* [Goal of the exercise]:
Print the listing below once more, unchanged.

* [Material to process]:
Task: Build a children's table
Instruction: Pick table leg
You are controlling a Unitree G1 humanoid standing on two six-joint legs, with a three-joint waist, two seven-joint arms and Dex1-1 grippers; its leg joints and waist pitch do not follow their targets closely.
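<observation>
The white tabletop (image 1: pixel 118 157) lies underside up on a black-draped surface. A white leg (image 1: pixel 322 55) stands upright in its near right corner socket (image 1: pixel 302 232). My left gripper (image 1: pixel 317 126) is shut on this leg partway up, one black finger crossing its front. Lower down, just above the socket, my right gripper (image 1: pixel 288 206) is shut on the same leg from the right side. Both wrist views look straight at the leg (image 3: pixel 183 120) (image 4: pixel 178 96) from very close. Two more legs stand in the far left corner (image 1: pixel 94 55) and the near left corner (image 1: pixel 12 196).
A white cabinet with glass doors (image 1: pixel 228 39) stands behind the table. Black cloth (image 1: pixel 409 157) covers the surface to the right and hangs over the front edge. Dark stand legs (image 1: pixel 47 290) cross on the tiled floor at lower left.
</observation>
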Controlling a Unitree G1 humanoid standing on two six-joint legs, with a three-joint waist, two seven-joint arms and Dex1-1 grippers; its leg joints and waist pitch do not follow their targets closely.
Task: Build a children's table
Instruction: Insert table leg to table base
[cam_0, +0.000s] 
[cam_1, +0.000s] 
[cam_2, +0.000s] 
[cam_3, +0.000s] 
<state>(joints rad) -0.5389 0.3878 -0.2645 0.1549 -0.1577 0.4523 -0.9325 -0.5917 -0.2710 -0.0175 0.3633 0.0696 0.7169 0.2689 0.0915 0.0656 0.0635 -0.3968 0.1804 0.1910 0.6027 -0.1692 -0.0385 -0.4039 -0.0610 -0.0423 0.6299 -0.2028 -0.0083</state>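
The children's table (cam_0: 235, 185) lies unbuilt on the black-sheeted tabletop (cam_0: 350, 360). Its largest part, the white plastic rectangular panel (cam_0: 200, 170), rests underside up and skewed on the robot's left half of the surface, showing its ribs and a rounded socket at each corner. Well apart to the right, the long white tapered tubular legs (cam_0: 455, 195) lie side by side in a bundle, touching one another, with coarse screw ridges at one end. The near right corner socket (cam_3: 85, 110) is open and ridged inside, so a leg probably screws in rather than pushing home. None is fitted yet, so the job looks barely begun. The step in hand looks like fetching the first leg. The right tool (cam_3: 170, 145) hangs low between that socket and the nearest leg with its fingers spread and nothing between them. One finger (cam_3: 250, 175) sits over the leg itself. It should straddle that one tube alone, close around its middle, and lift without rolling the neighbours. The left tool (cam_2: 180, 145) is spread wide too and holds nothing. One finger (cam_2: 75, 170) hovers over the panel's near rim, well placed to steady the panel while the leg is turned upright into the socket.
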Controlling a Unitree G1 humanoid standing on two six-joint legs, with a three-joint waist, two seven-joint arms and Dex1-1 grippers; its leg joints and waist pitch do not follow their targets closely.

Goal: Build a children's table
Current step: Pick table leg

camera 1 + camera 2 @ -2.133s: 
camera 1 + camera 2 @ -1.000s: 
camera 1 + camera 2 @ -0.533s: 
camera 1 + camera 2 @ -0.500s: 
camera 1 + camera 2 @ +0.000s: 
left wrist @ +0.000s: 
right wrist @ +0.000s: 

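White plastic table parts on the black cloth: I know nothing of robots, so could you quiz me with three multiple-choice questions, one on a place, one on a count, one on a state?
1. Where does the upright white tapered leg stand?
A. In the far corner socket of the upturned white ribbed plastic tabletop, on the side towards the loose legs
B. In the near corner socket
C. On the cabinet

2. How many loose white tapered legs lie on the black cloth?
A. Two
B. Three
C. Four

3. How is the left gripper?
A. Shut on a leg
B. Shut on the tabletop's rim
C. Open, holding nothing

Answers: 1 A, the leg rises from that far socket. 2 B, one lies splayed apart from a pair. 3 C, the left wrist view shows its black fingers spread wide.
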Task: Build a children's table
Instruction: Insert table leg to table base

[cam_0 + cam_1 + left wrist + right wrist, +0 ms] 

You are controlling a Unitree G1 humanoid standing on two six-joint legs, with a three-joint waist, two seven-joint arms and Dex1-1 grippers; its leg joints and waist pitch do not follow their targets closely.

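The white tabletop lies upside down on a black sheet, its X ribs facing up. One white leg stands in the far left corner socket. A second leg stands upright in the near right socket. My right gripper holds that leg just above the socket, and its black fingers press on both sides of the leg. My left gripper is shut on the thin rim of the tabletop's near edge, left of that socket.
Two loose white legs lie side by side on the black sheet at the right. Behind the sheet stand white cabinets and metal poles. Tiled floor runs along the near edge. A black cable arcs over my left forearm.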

* [Exercise result]:
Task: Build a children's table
Instruction: Pick table leg
You are controlling a Unitree G1 humanoid standing on two six-joint legs, with a three-joint waist, two seven-joint arms and Dex1-1 grippers; its leg joints and waist pitch do not follow their targets closely.
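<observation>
The white tabletop (image 1: pixel 118 157) lies underside up on a black-draped surface. A white leg (image 1: pixel 322 55) stands upright in its near right corner socket (image 1: pixel 302 232). My left gripper (image 1: pixel 317 126) is shut on this leg partway up, one black finger crossing its front. Lower down, just above the socket, my right gripper (image 1: pixel 288 206) is shut on the same leg from the right side. Both wrist views look straight at the leg (image 3: pixel 183 120) (image 4: pixel 178 96) from very close. Two more legs stand in the far left corner (image 1: pixel 94 55) and the near left corner (image 1: pixel 12 196).
A white cabinet with glass doors (image 1: pixel 228 39) stands behind the table. Black cloth (image 1: pixel 409 157) covers the surface to the right and hangs over the front edge. Dark stand legs (image 1: pixel 47 290) cross on the tiled floor at lower left.
</observation>
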Controlling a Unitree G1 humanoid standing on two six-joint legs, with a three-joint waist, two seven-joint arms and Dex1-1 grippers; its leg joints and waist pitch do not follow their targets closely.
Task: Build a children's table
Instruction: Insert table leg to table base
[cam_0, +0.000s] 
[cam_1, +0.000s] 
[cam_2, +0.000s] 
[cam_3, +0.000s] 
<state>(joints rad) -0.5389 0.3878 -0.2645 0.1549 -0.1577 0.4523 -0.9325 -0.5917 -0.2710 -0.0175 0.3633 0.0696 0.7169 0.2689 0.0915 0.0656 0.0635 -0.3968 0.1804 0.1910 0.6027 -0.1692 -0.0385 -0.4039 -0.0610 -0.0423 0.6299 -0.2028 -0.0083</state>
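The children's table (cam_0: 235, 185) lies unbuilt on the black-sheeted tabletop (cam_0: 350, 360). Its largest part, the white plastic rectangular panel (cam_0: 200, 170), rests underside up and skewed on the robot's left half of the surface, showing its ribs and a rounded socket at each corner. Well apart to the right, the long white tapered tubular legs (cam_0: 455, 195) lie side by side in a bundle, touching one another, with coarse screw ridges at one end. The near right corner socket (cam_3: 85, 110) is open and ridged inside, so a leg probably screws in rather than pushing home. None is fitted yet, so the job looks barely begun. The step in hand looks like fetching the first leg. The right tool (cam_3: 170, 145) hangs low between that socket and the nearest leg with its fingers spread and nothing between them. One finger (cam_3: 250, 175) sits over the leg itself. It should straddle that one tube alone, close around its middle, and lift without rolling the neighbours. The left tool (cam_2: 180, 145) is spread wide too and holds nothing. One finger (cam_2: 75, 170) hovers over the panel's near rim, well placed to steady the panel while the leg is turned upright into the socket.
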Controlling a Unitree G1 humanoid standing on two six-joint legs, with a three-joint waist, two seven-joint arms and Dex1-1 grippers; its leg joints and waist pitch do not follow their targets closely.

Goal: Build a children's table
Current step: Pick table leg

camera 1 + camera 2 @ -2.133s: 
camera 1 + camera 2 @ -1.000s: 
camera 1 + camera 2 @ -0.533s: 
camera 1 + camera 2 @ -0.500s: 
camera 1 + camera 2 @ +0.000s: 
left wrist @ +0.000s: 
right wrist @ +0.000s: 

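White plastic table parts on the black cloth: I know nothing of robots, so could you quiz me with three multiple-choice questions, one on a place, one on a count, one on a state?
1. Where does the upright white tapered leg stand?
A. In the far corner socket of the upturned white ribbed plastic tabletop, on the side towards the loose legs
B. In the near corner socket
C. On the cabinet

2. How many loose white tapered legs lie on the black cloth?
A. Two
B. Three
C. Four

3. How is the left gripper?
A. Shut on a leg
B. Shut on the tabletop's rim
C. Open, holding nothing

Answers: 1 A, the leg rises from that far socket. 2 B, one lies splayed apart from a pair. 3 C, the left wrist view shows its black fingers spread wide.
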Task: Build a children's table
Instruction: Insert table leg to table base

[cam_0 + cam_1 + left wrist + right wrist, +0 ms] 

You are controlling a Unitree G1 humanoid standing on two six-joint legs, with a three-joint waist, two seven-joint arms and Dex1-1 grippers; its leg joints and waist pitch do not follow their targets closely.

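The white tabletop lies upside down on a black sheet, its X ribs facing up. One white leg stands in the far left corner socket. A second leg stands upright in the near right socket. My right gripper holds that leg just above the socket, and its black fingers press on both sides of the leg. My left gripper is shut on the thin rim of the tabletop's near edge, left of that socket.
Two loose white legs lie side by side on the black sheet at the right. Behind the sheet stand white cabinets and metal poles. Tiled floor runs along the near edge. A black cable arcs over my left forearm.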

The answer has been fully stated.